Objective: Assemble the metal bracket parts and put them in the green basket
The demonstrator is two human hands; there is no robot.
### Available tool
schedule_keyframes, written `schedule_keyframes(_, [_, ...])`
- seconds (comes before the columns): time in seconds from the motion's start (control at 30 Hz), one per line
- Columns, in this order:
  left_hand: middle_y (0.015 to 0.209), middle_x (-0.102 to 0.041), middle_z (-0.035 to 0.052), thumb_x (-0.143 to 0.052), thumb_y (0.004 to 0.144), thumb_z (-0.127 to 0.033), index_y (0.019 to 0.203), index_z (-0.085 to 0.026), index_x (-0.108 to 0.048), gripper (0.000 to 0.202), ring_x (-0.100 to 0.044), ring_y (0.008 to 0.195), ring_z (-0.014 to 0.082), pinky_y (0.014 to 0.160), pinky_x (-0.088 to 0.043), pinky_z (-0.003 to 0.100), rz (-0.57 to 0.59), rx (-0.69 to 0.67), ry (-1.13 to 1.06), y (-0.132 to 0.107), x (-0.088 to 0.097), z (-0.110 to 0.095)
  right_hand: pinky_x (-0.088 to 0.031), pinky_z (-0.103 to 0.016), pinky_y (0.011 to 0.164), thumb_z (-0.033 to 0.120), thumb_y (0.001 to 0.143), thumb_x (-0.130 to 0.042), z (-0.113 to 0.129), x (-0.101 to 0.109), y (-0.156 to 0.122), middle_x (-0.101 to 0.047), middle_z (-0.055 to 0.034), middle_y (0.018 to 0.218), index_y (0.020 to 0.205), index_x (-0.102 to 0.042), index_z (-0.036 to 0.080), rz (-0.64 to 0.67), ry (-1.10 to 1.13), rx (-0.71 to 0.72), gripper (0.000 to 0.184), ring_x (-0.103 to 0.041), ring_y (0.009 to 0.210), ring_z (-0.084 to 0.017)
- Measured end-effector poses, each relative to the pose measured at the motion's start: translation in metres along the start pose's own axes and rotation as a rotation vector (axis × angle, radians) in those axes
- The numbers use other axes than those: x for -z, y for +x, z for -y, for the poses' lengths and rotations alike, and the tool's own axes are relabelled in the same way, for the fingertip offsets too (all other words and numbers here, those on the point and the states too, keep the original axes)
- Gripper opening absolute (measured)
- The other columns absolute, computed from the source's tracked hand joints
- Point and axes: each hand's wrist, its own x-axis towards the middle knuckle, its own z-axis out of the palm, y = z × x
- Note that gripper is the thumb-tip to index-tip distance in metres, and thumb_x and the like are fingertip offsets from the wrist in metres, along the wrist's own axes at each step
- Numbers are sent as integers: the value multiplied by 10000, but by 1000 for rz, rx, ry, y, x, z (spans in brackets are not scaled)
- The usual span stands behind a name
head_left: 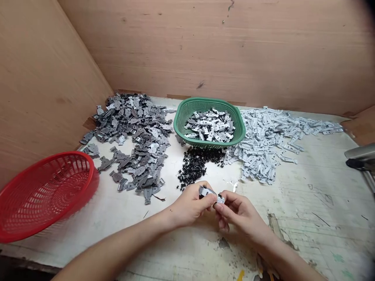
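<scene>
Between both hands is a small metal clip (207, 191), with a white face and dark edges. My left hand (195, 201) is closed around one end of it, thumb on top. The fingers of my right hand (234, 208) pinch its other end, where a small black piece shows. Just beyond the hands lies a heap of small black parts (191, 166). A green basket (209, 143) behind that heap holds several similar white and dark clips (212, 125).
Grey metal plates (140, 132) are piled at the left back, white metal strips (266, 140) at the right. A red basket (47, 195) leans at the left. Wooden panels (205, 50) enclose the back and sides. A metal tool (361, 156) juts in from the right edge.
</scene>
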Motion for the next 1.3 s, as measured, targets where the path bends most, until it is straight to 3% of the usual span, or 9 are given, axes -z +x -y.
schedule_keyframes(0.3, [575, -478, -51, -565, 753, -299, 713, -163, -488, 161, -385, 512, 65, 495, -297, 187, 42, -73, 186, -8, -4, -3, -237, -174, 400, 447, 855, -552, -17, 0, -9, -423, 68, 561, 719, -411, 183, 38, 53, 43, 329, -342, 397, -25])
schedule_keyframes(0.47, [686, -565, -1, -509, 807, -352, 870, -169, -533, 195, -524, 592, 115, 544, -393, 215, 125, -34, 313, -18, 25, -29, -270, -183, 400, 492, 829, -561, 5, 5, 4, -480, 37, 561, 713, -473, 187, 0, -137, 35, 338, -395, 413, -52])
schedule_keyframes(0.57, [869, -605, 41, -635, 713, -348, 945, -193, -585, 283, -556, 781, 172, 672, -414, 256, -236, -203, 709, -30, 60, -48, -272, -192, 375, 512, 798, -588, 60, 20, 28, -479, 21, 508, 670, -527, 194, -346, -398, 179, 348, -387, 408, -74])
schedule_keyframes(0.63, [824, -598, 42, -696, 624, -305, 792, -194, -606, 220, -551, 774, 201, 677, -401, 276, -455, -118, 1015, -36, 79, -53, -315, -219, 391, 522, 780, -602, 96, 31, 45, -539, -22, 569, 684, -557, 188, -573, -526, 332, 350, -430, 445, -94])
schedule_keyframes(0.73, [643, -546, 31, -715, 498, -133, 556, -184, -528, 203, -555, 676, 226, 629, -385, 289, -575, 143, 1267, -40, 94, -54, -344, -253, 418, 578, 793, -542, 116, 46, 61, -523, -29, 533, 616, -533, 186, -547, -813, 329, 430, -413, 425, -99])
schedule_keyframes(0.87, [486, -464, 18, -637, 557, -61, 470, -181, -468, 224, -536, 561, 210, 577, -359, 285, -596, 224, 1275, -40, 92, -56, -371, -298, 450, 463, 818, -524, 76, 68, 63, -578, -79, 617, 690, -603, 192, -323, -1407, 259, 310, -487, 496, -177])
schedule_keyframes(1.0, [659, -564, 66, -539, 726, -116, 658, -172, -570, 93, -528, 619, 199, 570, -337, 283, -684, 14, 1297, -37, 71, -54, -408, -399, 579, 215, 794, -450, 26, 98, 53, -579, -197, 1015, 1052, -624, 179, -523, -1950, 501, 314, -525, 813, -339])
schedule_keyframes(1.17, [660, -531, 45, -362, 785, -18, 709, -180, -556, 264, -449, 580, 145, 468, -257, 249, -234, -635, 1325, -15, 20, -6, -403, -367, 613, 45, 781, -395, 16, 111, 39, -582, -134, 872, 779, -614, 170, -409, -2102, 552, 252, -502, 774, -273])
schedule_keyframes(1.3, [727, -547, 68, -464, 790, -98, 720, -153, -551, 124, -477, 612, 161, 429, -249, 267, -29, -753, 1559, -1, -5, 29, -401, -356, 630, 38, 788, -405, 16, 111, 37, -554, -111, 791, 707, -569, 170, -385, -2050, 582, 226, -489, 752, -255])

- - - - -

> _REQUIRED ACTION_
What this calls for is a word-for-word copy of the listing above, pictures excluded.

> _TASK SOLUTION_
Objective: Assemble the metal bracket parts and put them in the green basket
The demonstrator is two human hands; there is no robot.
### Available tool
schedule_keyframes, written `schedule_keyframes(_, [_, ...])`
- seconds (comes before the columns): time in seconds from the motion's start (control at 30 Hz), one per line
- Columns, in this order:
  left_hand: middle_y (0.015 to 0.209), middle_x (-0.102 to 0.041), middle_z (-0.035 to 0.052), thumb_x (-0.143 to 0.052), thumb_y (0.004 to 0.144), thumb_z (-0.127 to 0.033), index_y (0.019 to 0.203), index_z (-0.085 to 0.026), index_x (-0.108 to 0.048), gripper (0.000 to 0.202), ring_x (-0.100 to 0.044), ring_y (0.008 to 0.195), ring_z (-0.014 to 0.082), pinky_y (0.014 to 0.160), pinky_x (-0.088 to 0.043), pinky_z (-0.003 to 0.100), rz (-0.57 to 0.59), rx (-0.69 to 0.67), ry (-1.13 to 1.06), y (-0.132 to 0.107), x (-0.088 to 0.097), z (-0.110 to 0.095)
  right_hand: pinky_x (-0.088 to 0.031), pinky_z (-0.103 to 0.016), pinky_y (0.011 to 0.164), thumb_z (-0.033 to 0.120), thumb_y (0.001 to 0.143), thumb_x (-0.130 to 0.042), z (-0.113 to 0.129), x (-0.101 to 0.109), y (-0.156 to 0.122), middle_x (-0.101 to 0.047), middle_z (-0.055 to 0.034), middle_y (0.018 to 0.218), index_y (0.020 to 0.205), index_x (-0.102 to 0.042), index_z (-0.036 to 0.080), rz (-0.64 to 0.67), ry (-1.10 to 1.13), rx (-0.71 to 0.72), gripper (0.000 to 0.184), ring_x (-0.103 to 0.041), ring_y (0.009 to 0.210), ring_z (-0.084 to 0.017)
- Measured end-effector poses, each relative to the pose measured at the motion's start: translation in metres along the start pose's own axes and rotation as a rotation vector (axis × angle, radians) in those axes
- The numbers use other axes than those: x for -z, y for +x, z for -y, for the poses' lengths and rotations alike, and the tool's own axes are relabelled in the same way, for the fingertip offsets too (all other words and numbers here, those on the point and the states too, keep the original axes)
- Gripper opening absolute (measured)
- The other columns absolute, computed from the source's tracked hand joints
- Point and axes: each hand's wrist, its own x-axis towards the middle knuckle, its own z-axis out of the palm, y = z × x
- Note that gripper is the thumb-tip to index-tip distance in metres, and thumb_x and the like are fingertip offsets from the wrist in metres, along the wrist's own axes at each step
- Numbers are sent as integers: the value multiplied by 10000, but by 1000 for rz, rx, ry, y, x, z (spans in brackets are not scaled)
- The usual span stands behind a name
head_left: 
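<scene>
Between both hands is a small metal clip (207, 191), with a white face and dark edges. My left hand (195, 201) is closed around one end of it, thumb on top. The fingers of my right hand (234, 208) pinch its other end, where a small black piece shows. Just beyond the hands lies a heap of small black parts (191, 166). A green basket (209, 143) behind that heap holds several similar white and dark clips (212, 125).
Grey metal plates (140, 132) are piled at the left back, white metal strips (266, 140) at the right. A red basket (47, 195) leans at the left. Wooden panels (205, 50) enclose the back and sides. A metal tool (361, 156) juts in from the right edge.
</scene>
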Motion for the next 1.3 s, as measured, targets where the path bends most, until it is straight to 3% of the usual span, or 9 are given, axes -z +x -y.
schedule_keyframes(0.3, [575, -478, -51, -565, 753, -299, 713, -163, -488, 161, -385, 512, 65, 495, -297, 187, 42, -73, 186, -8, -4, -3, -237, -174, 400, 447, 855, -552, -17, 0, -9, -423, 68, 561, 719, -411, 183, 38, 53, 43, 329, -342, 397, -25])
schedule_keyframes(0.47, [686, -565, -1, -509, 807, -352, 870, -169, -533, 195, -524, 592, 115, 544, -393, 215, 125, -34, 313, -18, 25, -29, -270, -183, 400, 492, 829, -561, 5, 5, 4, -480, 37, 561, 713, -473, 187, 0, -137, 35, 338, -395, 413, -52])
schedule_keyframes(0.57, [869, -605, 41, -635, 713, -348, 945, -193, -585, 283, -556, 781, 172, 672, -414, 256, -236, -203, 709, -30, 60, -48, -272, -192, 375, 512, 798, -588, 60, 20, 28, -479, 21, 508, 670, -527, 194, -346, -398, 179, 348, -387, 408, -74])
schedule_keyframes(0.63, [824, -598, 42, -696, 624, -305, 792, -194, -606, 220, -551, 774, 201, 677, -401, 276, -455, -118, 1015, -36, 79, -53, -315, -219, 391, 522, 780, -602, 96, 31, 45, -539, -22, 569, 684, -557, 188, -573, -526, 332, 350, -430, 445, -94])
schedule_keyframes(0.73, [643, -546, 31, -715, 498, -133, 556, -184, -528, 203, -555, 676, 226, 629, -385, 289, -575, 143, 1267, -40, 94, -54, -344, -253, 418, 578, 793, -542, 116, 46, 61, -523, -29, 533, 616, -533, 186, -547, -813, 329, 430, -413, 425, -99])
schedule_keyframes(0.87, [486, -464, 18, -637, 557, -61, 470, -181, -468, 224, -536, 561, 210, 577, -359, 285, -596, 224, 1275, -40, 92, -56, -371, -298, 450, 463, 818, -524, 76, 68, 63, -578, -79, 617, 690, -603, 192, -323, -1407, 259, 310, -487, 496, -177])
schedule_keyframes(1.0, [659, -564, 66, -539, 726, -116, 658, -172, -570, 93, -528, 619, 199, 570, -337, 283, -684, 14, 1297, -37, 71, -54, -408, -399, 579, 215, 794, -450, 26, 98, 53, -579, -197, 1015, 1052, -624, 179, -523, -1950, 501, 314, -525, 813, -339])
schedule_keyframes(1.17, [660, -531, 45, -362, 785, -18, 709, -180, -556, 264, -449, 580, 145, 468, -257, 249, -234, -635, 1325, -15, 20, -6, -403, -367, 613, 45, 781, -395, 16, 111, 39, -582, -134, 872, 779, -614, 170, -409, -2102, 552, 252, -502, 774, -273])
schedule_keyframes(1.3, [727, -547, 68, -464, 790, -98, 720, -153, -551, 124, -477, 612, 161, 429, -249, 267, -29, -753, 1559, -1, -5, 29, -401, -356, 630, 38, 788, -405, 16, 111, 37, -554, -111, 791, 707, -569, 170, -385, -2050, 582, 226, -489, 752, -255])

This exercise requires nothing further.